YOUR OBJECTIVE –
Check each line of the entries below for the string "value"; copy every line where it appears.

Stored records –
════════════════
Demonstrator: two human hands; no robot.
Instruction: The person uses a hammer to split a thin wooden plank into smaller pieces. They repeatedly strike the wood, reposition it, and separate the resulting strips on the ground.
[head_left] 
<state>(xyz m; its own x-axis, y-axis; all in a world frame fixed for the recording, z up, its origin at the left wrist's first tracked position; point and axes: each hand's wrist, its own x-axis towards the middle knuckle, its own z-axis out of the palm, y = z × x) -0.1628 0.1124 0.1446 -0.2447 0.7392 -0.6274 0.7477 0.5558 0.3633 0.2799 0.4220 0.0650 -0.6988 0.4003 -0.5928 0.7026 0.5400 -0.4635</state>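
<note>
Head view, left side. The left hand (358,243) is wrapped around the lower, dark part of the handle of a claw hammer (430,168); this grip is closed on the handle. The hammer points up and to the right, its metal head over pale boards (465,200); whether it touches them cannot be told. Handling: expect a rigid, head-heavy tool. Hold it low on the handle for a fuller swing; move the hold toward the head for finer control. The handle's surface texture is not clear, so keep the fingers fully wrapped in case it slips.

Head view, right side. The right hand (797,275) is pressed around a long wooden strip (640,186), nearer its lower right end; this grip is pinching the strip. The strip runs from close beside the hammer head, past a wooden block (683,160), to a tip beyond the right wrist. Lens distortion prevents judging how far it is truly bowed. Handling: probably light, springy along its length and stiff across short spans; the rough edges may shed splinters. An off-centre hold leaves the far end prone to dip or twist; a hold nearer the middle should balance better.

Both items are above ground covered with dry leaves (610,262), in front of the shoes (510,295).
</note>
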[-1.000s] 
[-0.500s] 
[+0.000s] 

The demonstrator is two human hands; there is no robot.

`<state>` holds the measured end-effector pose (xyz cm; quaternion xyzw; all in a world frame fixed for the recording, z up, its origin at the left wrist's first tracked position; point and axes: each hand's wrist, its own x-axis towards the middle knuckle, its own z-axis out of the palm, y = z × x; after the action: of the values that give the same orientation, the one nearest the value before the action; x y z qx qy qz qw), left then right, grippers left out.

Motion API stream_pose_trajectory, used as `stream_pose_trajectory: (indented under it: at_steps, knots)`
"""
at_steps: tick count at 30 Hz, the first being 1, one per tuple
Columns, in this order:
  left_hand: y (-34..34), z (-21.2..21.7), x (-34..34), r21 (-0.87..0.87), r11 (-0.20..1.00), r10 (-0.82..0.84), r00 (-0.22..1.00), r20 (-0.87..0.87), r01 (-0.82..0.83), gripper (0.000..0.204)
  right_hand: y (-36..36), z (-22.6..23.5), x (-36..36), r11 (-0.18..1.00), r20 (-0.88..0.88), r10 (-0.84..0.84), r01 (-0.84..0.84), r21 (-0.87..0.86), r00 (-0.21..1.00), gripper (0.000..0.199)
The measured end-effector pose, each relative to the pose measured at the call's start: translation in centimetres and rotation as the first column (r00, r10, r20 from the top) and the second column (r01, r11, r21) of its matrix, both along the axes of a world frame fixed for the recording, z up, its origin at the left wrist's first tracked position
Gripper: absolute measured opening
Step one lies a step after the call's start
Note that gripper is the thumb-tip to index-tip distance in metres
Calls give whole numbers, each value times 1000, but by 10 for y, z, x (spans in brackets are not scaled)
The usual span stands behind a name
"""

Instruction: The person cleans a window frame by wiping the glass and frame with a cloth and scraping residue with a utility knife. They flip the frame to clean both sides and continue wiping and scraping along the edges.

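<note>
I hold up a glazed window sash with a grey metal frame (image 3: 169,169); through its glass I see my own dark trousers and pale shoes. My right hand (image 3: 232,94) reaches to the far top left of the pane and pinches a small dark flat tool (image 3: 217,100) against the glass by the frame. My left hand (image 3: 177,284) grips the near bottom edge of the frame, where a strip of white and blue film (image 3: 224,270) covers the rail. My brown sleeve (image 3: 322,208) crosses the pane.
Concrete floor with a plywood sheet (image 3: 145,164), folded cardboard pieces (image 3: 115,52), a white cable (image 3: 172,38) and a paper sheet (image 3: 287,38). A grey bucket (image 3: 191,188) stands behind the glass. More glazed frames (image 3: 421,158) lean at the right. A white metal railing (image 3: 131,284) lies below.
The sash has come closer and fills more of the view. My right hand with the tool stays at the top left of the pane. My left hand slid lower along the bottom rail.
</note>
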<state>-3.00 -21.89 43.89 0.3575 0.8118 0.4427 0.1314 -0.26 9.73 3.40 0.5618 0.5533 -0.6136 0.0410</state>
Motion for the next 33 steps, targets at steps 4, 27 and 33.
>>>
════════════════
REPLY –
`<state>` holds the measured end-effector pose (xyz cm; quaternion xyzw; all in a world frame fixed for the recording, z up, its origin at the left wrist's first tracked position; point and axes: each hand's wrist, its own x-axis towards the middle knuckle, its own z-axis out of the palm, y = z × x; after the action: of the values that give the same orientation, the one nearest the value before the action; x y z qx qy qz qw), left then right, grippers left out.
Calls give whole numbers, each value times 1000, but by 10 for y, z, x (spans in brackets are not scaled)

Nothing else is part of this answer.